The Author of the article wrote:.

"I regard harm reduction as a subversive way of performing medicine: doing outreach work, sharing knowledge with users, empowering them, care and cure in a more human, respectful and humble way, inventing a model which not only concerns drug use, but also transforms my whole practice"

How does he do this? I imagine him going up to someone using a Smoking Crack and hands hand them marijuana and say, “hey, put that bad thing down and use the herbal instead, it’s less harmful.”
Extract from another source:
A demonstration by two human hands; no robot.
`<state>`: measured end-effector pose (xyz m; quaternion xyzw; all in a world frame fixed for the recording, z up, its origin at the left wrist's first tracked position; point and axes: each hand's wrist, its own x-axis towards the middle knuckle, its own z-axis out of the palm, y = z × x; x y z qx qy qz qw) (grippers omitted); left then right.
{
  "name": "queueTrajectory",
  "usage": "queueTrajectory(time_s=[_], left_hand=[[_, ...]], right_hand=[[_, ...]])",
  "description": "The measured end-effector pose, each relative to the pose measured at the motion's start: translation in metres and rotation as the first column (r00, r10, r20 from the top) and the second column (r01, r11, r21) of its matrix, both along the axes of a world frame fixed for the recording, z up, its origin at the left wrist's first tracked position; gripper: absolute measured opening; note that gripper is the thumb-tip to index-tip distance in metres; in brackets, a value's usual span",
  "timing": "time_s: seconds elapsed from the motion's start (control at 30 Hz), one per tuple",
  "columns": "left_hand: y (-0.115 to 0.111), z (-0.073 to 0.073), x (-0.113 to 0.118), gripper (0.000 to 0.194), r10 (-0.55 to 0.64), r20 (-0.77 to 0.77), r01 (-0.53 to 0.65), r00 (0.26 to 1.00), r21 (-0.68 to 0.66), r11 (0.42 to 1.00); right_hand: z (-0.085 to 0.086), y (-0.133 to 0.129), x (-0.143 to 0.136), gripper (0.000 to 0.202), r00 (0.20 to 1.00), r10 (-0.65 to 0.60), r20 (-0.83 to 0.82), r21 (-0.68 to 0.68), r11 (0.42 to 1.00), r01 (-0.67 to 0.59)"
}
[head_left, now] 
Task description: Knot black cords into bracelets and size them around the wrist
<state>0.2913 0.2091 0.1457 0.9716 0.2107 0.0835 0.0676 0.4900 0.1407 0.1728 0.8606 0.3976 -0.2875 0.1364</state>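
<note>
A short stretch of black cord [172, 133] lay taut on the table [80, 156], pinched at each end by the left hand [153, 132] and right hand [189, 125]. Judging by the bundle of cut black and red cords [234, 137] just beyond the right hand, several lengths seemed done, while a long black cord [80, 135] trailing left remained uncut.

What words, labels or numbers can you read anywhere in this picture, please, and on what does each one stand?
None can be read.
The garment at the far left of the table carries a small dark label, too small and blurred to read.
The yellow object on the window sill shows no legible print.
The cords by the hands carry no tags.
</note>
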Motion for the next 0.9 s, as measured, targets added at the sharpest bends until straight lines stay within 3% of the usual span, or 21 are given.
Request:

Using, if you will, a metaphoric example of how I see Harm Reduction. Imagine someone holding a 45 caliber and ready to shoot it. The “Harm Reduction” process would be to trade the person holding a 45 caliber pistol with a 38 caliber pistol. Reason: It does less damage?! Then after a brief time, trade the 38 caliber pistol with a 22 caliber pistol. The concept is to slowly wean the person holding a potentially deadly weapon (In this case Drugs) to eventually have the person holding a mere rubber band.

The Author concluded his article with:

"For most drug users, harm reduction – not abstinence – is the only chance to survive. Harm reduction relieves them from the humiliating consequences of prohibition (at least those who have not been deterred). Harm reduction enables them to save their lives and live them free of contempt and humiliation. Harm reduction means to lead a constant fight against people’s need to reassure themselves of their superiority by stigmatising those who deviate from normality. Harm reduction forms a lively counterbalance to the exaggerated sense of duty and hostility to pleasure originating from puritan ideology. Harm reduction supports people who do not want to suffocate in a puritan corset but who strive for a life with intense experiences, even if their attempts often ended in failure."

A persuasive argument, however I disagree. Harm Reduction does not work with someone with the disease of addiction. There are other tools available and are much more effective than Harm Reduction. Bottom line, harm reduction is failure not success. You have to treat BOTH the person AND the disease of addiction. Harm Reduction only focuses on one and like a battery it needs BOTH terminals to be connected in order to work effectively.